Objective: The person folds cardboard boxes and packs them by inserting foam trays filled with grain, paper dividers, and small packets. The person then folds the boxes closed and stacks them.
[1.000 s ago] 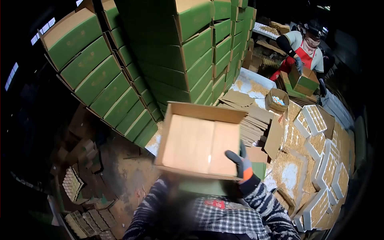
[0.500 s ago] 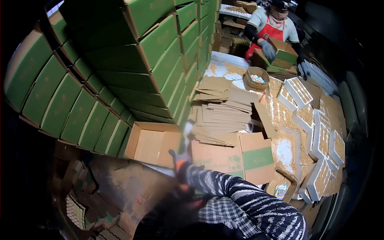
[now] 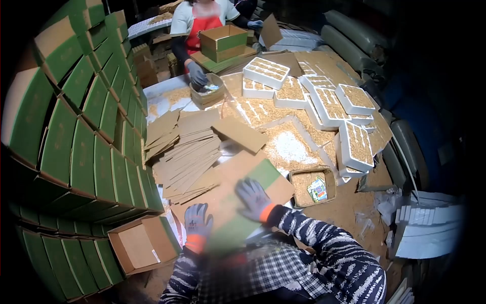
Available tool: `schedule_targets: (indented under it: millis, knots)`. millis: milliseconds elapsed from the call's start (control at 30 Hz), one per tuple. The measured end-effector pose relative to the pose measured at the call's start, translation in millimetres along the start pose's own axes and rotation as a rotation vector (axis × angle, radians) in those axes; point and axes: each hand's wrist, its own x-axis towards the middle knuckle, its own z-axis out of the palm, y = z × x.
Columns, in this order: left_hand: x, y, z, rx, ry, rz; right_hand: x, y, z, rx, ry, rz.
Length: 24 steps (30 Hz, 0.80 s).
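Observation:
A flattened cardboard carton (image 3: 230,177) with green bands lies before me at the near side of the table. My right hand (image 3: 253,197), in a grey glove with an orange cuff, rests on it near the green band, fingers spread. My left hand (image 3: 198,221), gloved the same way, is at the carton's near left edge with its fingers stretched out and nothing in them. An open empty box (image 3: 139,244) stands low to the left of that hand. Just beyond the carton is a fanned pile of cardboard sheets (image 3: 190,154).
Green boxes (image 3: 83,147) are stacked high on the left. White trays (image 3: 331,104) filled with tan grains sit at the right. A small box (image 3: 313,186) holding printed packets is near my right arm. Across the table, a co-worker (image 3: 205,30) reaches into a round container (image 3: 207,93).
The view has swung right. A gloved hand that was beside the open box has come away, and both hands are now at the flattened carton. The co-worker's hand has moved to the round container.

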Motion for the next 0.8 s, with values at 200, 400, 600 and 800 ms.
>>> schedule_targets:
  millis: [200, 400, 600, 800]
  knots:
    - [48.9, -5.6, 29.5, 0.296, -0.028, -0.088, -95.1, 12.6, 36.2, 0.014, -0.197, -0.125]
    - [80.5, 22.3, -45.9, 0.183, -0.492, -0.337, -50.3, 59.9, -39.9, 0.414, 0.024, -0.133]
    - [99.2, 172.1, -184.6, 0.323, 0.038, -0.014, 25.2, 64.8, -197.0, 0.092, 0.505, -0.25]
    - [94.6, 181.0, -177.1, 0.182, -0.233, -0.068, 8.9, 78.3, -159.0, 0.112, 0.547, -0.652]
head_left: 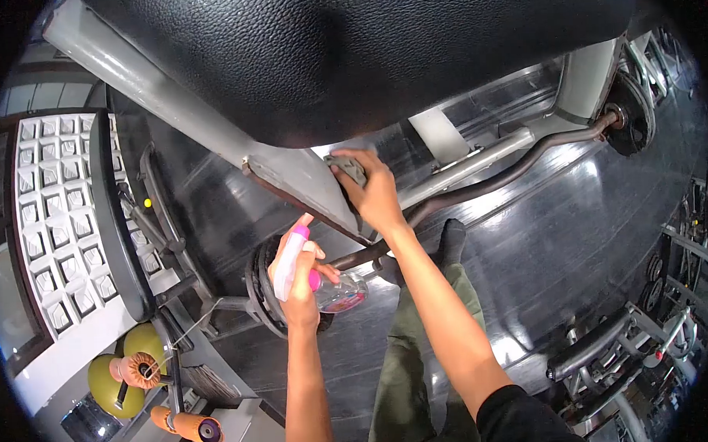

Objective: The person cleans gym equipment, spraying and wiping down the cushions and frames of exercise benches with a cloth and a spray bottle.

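Note:
My left hand is wrapped round a spray bottle with a clear body and a white and pink trigger head. Its nozzle end is close to the lower edge of a grey metal plate on the bench frame. My right hand pinches a grey cloth against the face of that plate. Above both hands hangs a black padded bench seat. Below the plate runs a bent barbell, partly hidden behind my hands.
Weight plates sit at the barbell's ends, one set beside my left hand, another plate at far right. A second bench stands left, near green balls and an orange roller. More gym machines stand lower right.

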### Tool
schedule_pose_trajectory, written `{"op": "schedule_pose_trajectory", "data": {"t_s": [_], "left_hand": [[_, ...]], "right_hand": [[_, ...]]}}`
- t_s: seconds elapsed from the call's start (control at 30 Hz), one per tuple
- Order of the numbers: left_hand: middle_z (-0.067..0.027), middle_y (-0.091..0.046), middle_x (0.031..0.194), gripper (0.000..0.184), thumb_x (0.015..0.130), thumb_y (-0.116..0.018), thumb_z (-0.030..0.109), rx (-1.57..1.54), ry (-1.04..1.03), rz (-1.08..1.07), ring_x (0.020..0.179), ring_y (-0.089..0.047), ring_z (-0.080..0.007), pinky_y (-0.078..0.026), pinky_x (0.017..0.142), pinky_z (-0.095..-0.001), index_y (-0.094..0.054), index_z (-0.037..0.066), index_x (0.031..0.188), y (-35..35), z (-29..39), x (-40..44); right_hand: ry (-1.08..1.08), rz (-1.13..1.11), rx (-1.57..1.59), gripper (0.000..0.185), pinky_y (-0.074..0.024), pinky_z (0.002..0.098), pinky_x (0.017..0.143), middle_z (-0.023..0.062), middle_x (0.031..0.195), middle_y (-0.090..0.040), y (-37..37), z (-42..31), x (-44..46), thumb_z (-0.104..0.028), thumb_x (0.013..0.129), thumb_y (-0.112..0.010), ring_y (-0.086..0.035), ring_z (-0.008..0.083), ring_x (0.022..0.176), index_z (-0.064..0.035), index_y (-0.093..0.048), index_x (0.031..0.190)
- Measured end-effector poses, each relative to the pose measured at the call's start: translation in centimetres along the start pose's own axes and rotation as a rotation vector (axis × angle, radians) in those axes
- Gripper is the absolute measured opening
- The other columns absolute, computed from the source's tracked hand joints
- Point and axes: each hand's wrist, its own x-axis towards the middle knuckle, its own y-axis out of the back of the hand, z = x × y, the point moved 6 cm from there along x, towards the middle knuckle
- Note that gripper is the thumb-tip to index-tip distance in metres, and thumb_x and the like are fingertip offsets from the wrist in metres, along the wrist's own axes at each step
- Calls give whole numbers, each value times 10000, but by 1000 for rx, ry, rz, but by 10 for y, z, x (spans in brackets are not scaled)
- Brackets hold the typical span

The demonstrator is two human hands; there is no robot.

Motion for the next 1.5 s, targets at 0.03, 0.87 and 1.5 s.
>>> {"op": "schedule_pose_trajectory", "data": {"t_s": [0.03,0.87,1.5], "left_hand": [[-57,-574,806,429,928,-536,140,9,-2,-7,512,-603,-180,-526,549,-300,-521,-77,1298,1,0,0],[-35,-539,800,473,923,-504,141,-60,62,-43,534,-586,-160,-525,594,-301,-493,-94,1333,3,-7,2],[-2,-497,801,587,969,-499,265,5,85,-37,560,-532,-150,-498,645,-329,-373,-82,1426,0,-8,-5]], "right_hand": [[15,20,-13,240,-481,399,894,186,1088,-661,6,-6,-12,-152,858,-692,-631,371,1044,-67,-677,1082],[-549,-360,-579,442,-485,497,941,371,1072,-614,13,51,-44,-218,902,-560,-606,490,1044,108,-526,1198],[-385,-379,-622,413,-497,505,905,311,1081,-643,15,53,-51,-247,888,-555,-611,479,1026,39,-562,1187]]}}
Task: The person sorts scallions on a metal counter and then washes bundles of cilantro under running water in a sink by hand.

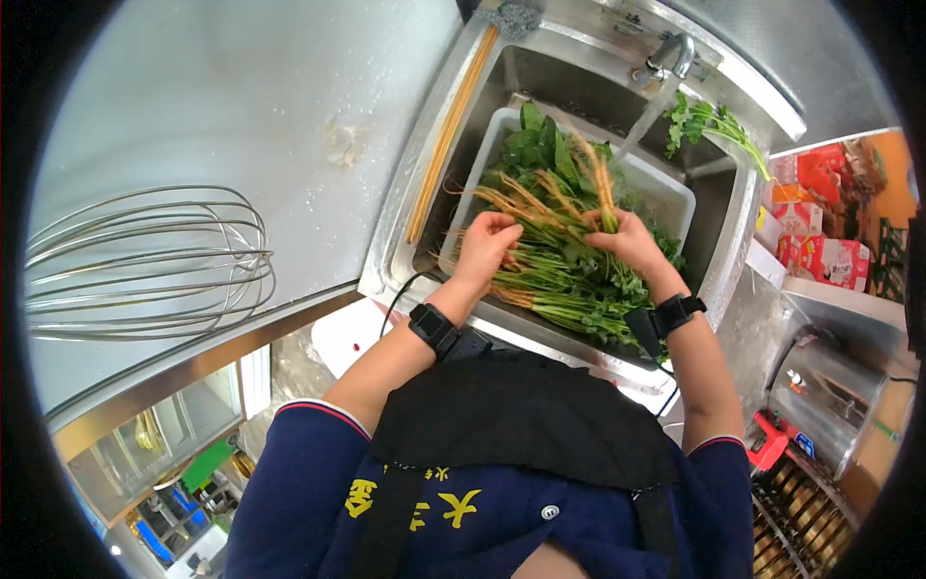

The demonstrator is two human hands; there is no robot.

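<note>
A heap of leafy greens with stems and long brownish roots (569,299) fills a pale plastic tub (683,188) inside the metal sink (728,183). My right hand (632,243) is closed around the stem end of a rooted green (600,179), its thick tan roots pointing up toward the faucet. My left hand (485,253) is beside it over the left of the heap, thumb and fingertips pinched together near thin roots. What sits between those fingertips is too small to make out. Broad dark leaves (540,145) lie at the tub's far side.
Water runs from the faucet (675,56) into the tub. A leafy sprig (719,125) lies over the sink's right corner. Long wooden chopsticks (453,135) and a steel scouring pad (516,19) rest on the left rim. A large whisk (154,261) lies on the left counter.
</note>
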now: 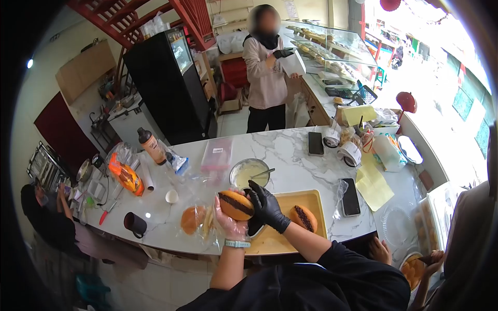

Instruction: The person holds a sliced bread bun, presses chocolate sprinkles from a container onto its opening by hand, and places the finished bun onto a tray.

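A split bun (236, 205) with a dark chocolate-coloured filling rests in my left hand (231, 226), which wears a clear plastic glove. The fingers of that hand curl around the bun's underside and left edge. My right hand (268, 209), in a black glove, is at the bun's right edge with its fingers stretched out; whether they press on the bun is hard to see. A dark bowl (255, 227) lies partly hidden beneath my hands. On the yellow tray (314, 201) to the right sits another filled bun (303, 218). Plain buns in clear plastic (193, 220) lie to the left.
Beyond my hands stands a metal bowl of pale cream (250, 173) with a spoon. Phones (350, 197), a dark mug (135, 224) and a bottle (151, 145) are on the marble counter. One person (267, 72) faces me across it; others are at left and right.
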The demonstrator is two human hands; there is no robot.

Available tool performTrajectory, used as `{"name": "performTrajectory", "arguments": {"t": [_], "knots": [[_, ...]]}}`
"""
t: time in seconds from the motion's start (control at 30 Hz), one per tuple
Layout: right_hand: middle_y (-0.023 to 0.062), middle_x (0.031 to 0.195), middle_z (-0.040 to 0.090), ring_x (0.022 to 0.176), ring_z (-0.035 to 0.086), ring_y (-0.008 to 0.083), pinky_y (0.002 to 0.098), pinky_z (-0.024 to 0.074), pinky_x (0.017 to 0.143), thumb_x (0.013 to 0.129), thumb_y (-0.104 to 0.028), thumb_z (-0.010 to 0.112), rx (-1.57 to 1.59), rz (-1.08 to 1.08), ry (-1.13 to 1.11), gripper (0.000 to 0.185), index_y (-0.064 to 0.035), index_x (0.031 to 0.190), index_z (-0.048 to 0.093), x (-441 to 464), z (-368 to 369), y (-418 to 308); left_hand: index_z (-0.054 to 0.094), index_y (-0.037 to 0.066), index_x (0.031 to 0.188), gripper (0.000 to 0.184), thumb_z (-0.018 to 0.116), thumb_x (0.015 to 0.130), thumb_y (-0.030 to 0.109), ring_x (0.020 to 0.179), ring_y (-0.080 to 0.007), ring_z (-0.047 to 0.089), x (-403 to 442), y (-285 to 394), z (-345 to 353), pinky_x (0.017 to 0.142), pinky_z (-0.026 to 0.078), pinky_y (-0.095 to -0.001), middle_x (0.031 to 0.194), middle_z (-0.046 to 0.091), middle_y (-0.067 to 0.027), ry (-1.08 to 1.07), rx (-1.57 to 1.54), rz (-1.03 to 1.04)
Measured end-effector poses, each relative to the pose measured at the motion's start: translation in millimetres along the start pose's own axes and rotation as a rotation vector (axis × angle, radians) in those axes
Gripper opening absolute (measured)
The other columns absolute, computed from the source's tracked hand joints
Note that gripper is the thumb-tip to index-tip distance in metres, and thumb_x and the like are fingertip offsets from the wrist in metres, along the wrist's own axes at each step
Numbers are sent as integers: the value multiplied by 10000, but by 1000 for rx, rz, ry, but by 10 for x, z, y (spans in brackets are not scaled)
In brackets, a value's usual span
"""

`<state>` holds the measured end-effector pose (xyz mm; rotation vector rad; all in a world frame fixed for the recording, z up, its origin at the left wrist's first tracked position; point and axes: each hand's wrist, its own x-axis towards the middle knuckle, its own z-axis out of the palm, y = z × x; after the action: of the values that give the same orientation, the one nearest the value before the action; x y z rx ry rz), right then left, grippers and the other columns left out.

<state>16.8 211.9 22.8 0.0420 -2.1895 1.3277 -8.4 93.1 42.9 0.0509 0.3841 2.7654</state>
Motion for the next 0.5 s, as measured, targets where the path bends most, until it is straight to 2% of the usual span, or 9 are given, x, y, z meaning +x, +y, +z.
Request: {"name": "performTrajectory", "arguments": {"t": [0.27,0.37,0.4,0.43,0.47,0.5], "knots": [[211,1099,597,1014,559,379,432,434,893,928,-232,481,25,0,-28,415,-5,1274,453,11,-53,-50,541,10,1042,448,427,945,432,930,-287,572,-14,1,58,874,480,-477,971,579,-128,22,-14,-8],[213,1186,574,1093,549,371,411,439,925,950,-292,438,7,81,-102,448,-24,1308,450,27,-100,-90,540,4,1044,450,419,948,427,926,-288,571,-23,4,106,869,483,-468,972,579,-136,88,55,22],[212,1160,584,1075,554,371,413,440,915,946,-286,447,-53,-63,-50,441,-26,1303,455,17,-100,-84,539,-1,1051,453,410,951,422,929,-286,571,9,3,7,867,485,-453,968,585,-142,32,143,50],[214,1135,591,1060,554,377,414,441,907,945,-279,451,11,54,-48,435,-29,1300,456,14,-82,-91,537,-6,1061,458,402,954,418,923,-281,571,5,4,30,864,486,-443,949,589,-144,47,126,39],[217,1125,592,1050,552,382,412,441,899,943,-270,459,-68,-45,-28,432,-28,1301,455,12,-71,-48,544,-2,1070,462,407,953,423,939,-279,577,-15,-7,70,868,485,-441,968,599,-145,57,123,36],[215,1119,595,1043,551,383,410,443,892,941,-260,468,-41,63,-81,431,-33,1306,450,22,-89,-61,552,3,1076,464,413,949,428,961,-280,582,7,7,-4,876,484,-439,1000,607,-149,101,141,30]]}}
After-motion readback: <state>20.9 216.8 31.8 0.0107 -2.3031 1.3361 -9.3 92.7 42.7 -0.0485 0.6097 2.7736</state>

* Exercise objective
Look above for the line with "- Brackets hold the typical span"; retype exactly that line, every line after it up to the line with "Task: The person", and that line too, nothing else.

* Result below
- Brackets hold the typical span

The demonstrator is two human hands; there is no robot.

Motion for the next 1.5 s, targets at 0.03, 0.87 and 1.5 s.
>>> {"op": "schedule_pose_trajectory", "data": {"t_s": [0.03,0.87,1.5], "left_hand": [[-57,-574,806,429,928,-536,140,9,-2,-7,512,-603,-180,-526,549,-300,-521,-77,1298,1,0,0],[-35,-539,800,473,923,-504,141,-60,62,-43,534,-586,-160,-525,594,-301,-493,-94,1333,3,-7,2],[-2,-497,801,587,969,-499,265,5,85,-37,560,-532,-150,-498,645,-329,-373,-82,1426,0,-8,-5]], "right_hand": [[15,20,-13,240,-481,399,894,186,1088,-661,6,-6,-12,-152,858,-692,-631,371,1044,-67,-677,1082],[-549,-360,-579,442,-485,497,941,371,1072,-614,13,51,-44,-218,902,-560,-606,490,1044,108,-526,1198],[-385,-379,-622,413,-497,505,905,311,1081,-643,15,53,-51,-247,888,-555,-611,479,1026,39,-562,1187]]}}
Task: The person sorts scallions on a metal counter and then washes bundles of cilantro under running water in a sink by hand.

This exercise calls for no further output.